Final Exam Flashcards
EM always converges? (T/F)
False. In practice it usually does, but since the configuration space is infinite the only guarantee we have is that it will not DIVERGE.
What is a WEAKLY RELEVANT feature
- Not strongly relevant
- Exists a subset of features S such that adding x_i to S improves the Bayes Optimal Classifier (BOC)
Why is feature selection difficult?
Because from a theoretical perspective, we would have to score all the possible subsets. Given N features where we desire to downsize to M features, this requires 2^n runs. This means the feature selection problem is EXPONENTIAL, and is known to be NP-HARD.
What is “Usefulness” (in the context of feature selection) roughly equivalent to?
Error GIVEN the model/learner (for example, consider a neural net; some feature x_i might be useful in the sense that performing an operating like y=w.T*x enables the model to achieve better predictions, i.e. lower error predictions, on average, but might still not be “relevant” to a Bayesian Optimal Classifier)
PCA will never find independent components? (T/F)
False. Because of the mutual orthogonality and maximal variance constraints, there ARE cases where it will find independent components by virtue of trying to find components that are uncorrelated. However, uncorrelated != statistical independence necessarily.
Where does domain knowledge get encoded in Filtering style feature selection algorithms?
In the criterion used for the search algorithm, e.g. information gain, variance, entropy, “usefulness”, non-redundancy, etc.
What is the clustering impossibility theorem?
It’s the reality that we can have a clustering algorithm that all have (because they’re mutually exclusive, you can at best get 2/3 of them):
- Richness
- Scale Invariance
- Consistency
This was proved by John Kleinberg
What are the components of an MDP?
SART; i.e. states, actions, rewards, transitions. (Dr. Isbell notes that some people include the discount factor gamma, which he disagrees with since he thinks it’s part of the definition of the problem.)
Policy iteration eliminates the “max” term in the Bellman equation? (True/False)
True. Since in policy iteration we’re already following the policy, we no longer have to compute over all the actions, so that get’s rid of the nonlinear function.
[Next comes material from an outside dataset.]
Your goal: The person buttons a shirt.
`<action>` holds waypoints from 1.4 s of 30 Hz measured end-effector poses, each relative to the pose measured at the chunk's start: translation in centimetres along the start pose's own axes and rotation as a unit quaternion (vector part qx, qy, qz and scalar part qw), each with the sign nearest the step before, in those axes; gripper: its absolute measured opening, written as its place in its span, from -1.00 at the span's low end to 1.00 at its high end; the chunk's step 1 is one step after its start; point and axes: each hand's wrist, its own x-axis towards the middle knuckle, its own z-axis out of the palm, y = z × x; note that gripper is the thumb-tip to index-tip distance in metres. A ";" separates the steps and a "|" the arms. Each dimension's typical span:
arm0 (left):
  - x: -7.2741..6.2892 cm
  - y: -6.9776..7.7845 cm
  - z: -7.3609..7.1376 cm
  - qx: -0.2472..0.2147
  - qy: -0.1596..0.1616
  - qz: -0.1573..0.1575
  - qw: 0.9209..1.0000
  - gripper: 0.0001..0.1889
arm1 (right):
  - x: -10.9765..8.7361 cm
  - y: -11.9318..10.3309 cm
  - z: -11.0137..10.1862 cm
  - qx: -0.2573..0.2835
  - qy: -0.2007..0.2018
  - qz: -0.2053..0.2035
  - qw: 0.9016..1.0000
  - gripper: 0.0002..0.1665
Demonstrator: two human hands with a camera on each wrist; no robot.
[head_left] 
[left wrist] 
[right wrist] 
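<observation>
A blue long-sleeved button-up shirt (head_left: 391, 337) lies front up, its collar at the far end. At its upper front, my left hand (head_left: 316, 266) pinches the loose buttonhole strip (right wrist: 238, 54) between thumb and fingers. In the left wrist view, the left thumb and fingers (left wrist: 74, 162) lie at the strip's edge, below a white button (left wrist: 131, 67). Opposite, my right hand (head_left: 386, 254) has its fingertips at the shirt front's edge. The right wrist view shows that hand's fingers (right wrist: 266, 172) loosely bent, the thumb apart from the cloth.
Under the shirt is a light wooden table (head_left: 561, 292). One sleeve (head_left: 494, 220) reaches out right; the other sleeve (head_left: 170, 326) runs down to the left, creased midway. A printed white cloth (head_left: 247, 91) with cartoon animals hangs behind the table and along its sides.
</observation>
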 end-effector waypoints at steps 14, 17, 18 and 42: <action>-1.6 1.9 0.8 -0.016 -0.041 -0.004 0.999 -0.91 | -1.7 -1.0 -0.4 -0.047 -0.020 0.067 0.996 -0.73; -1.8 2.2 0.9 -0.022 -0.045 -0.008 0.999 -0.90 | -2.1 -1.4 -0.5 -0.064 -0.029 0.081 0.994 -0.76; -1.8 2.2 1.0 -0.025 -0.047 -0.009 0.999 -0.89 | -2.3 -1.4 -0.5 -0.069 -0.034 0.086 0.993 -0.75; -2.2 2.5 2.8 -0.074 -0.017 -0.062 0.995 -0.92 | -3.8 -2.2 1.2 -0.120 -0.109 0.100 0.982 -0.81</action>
The reason this is useful is because once we get rid of the nonlinear operation, we can use things like matrix inversion, etc. to solve the n equations and n unknowns in the Bellman equation in linear time. This is MORE COMPUTATIONALLY EXPENSIVE (roughly n^3 for inversions, also is a function of dimensionality) than something like say value iteration, but in theory it should converge to the optimal policy in FEWER ITERATIONS.
Another thing that follows from this is that when performing policy iteration, the jumps in utility will be bigger than in value iteration because we’re iterating policy space instead of value space.
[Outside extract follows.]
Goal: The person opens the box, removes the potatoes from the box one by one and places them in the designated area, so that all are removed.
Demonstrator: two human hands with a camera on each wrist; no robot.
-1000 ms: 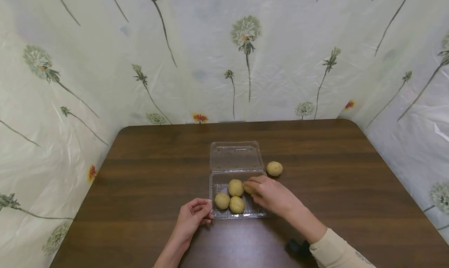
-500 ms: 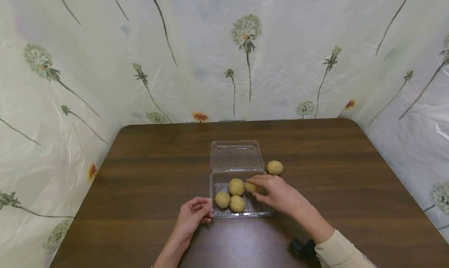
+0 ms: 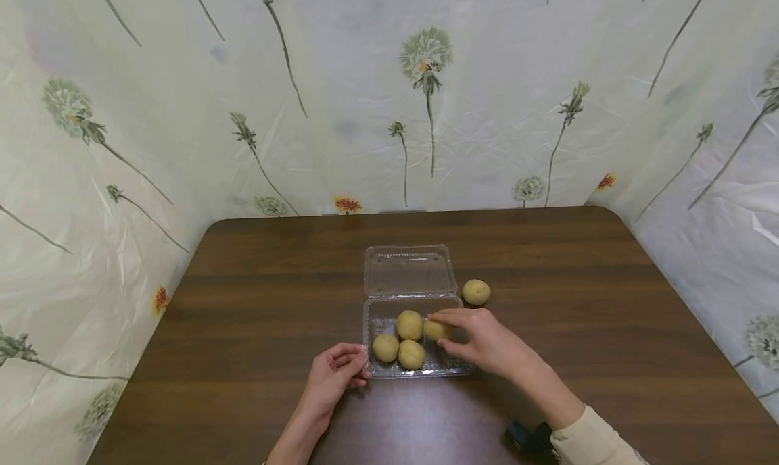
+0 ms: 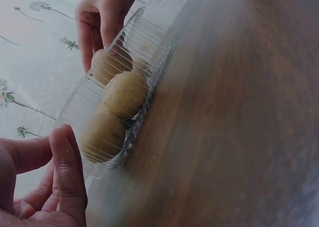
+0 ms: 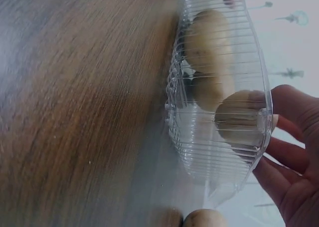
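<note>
A clear plastic clamshell container (image 3: 420,377) lies with its lid (image 3: 409,270) folded back. Three round yellowish potatoes sit together in the left part of its tray: a far one (image 3: 410,325), a left one (image 3: 385,348) and a near one (image 3: 411,355). My left hand (image 3: 331,377) pinches the tray's left rim between thumb and fingers. Over the right side reaches my right hand (image 3: 487,340), its thumb and fingers around another potato (image 3: 437,330) inside the tray. Through the ribbed wall, the right wrist view shows this held potato (image 5: 241,118) up near the rim.
One more potato (image 3: 476,292) rests on the brown wooden table (image 3: 274,282), just right of the container. A small black object (image 3: 528,438) lies by the right sleeve. Behind the table hangs a flower-patterned sheet (image 3: 341,113).
My right hand has shifted slightly right and its fingers have loosened a little, so more of its potato shows. The left hand stays at the rim.
</note>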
What is one case where PCA would return the same components as ICA?
If the data are Gaussian. This is because the distribution that maximizes variance IS the normal distribution (remember that PCA is trying to find the basis vectors that maximize variance!)
The configuration space for both K-Means and EM is finite? (T/F)
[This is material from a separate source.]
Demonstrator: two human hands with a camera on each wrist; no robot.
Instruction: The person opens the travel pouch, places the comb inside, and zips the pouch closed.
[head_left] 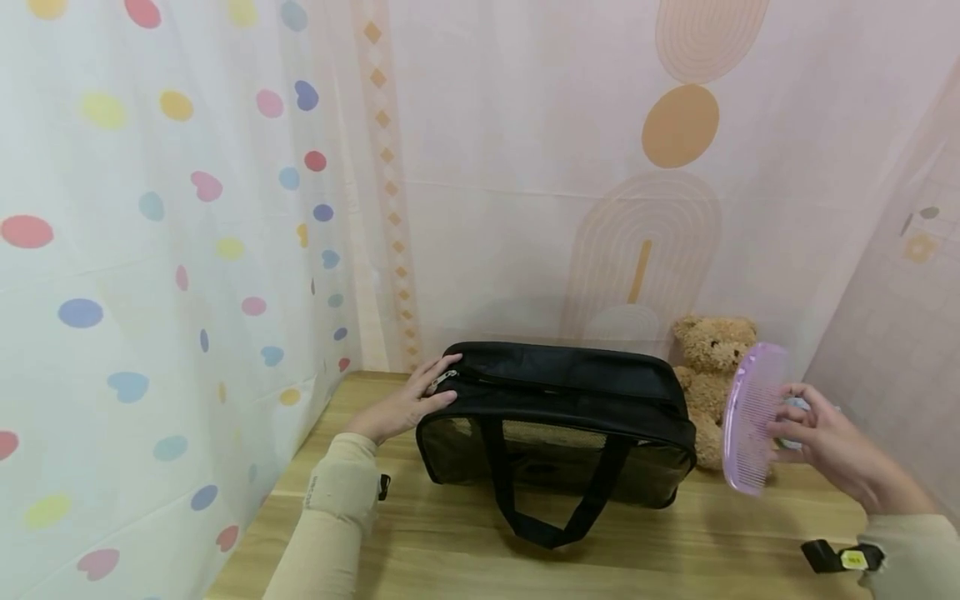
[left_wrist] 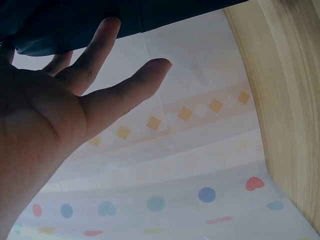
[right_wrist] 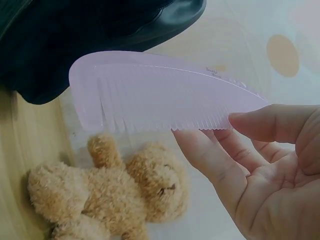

False. K-Means is finite because the cluster assignments are HARD. There are only so many ways we can assign n points to K clusters (K^n in fact), hence finite.
EM on the other hand works in probability space, so there’s an infinite number of possible configurations.
The key takeaway from this is that while K-MEANS IS GUARANTEED TO CONVERGE, THE ONLY THING GUARANTEED BY EM IS THAT IT WONT DIVERGE!
What is the intercluster distance of two objects that are in the same cluster?
Really a trick question. Answer is zero
What is the time complexity of SLC?
O(n^3)
What is the time complexity each iteration of K-Means?
O(kn), or O(knd) if we’re considering multiple dimensions d
Describe filtering style feature selection?
Use some criterion for filtering, e.g. information gain, variance, entropy, “usefulness”, non-redundancy, etc.
Important thing to consider is that THE LEARNER IS NOT INCLUDED.
How does K-Means clustering algo work
- Pick K “centers” (at random)
- Each center “claims” its closest points
- Recompute the centers by averaging the clustered points
- Repeat until convergence
Which part of the EM algorithm is usually the most computationally expensive?
The E (expectation) step. This is because we’re doing some sort of inference stuff there, e.g. Bayes nets, etc, whereas the M (maximization) step typically just involves counting things.
The lectures mention this isn’t ALWAYS true, but in general it’s a good heuristic.
What are some of the advantages and disadvantages of the Filtering style of feature selection algorithms?
- Speed:
Pro:
Doesn’t involve learner, so FS is fast
Con:
Isolated features - maybe a feature on its own doesn’t seem important, but when combined with another one it is. Since filtering doesn’t include the learner, no way of knowing this.
More generally, the major con is that it ignores the actually learning problem.
What is the intuition behind K-Means?
It’s an interative process of randomly partitioning a dataset, and then finding the centroids of each of those partitions, then going back to step one and repartitioning based on the new centroid locations.
This is important because it’s what allows us to think about K-Means in terms of OPTIMIZATION (specifically hill climbing).
How is PCA in some sense a method for determining correlation?
Because it is maximizing variance in the data.
Would ICA be better at finding global or local features?
Local. The lecture videos bring up an interesting point how in natural scenes ICA actually recovers EDGES.
What are the two broad categories of Feature Selection algorithms?
Filtering and Wrapping
What are some other types of hierarchical agglomerative cluster models besides SLC?
max, average, median
What is the main advantage of Random Component Analysis?
It’s very fast.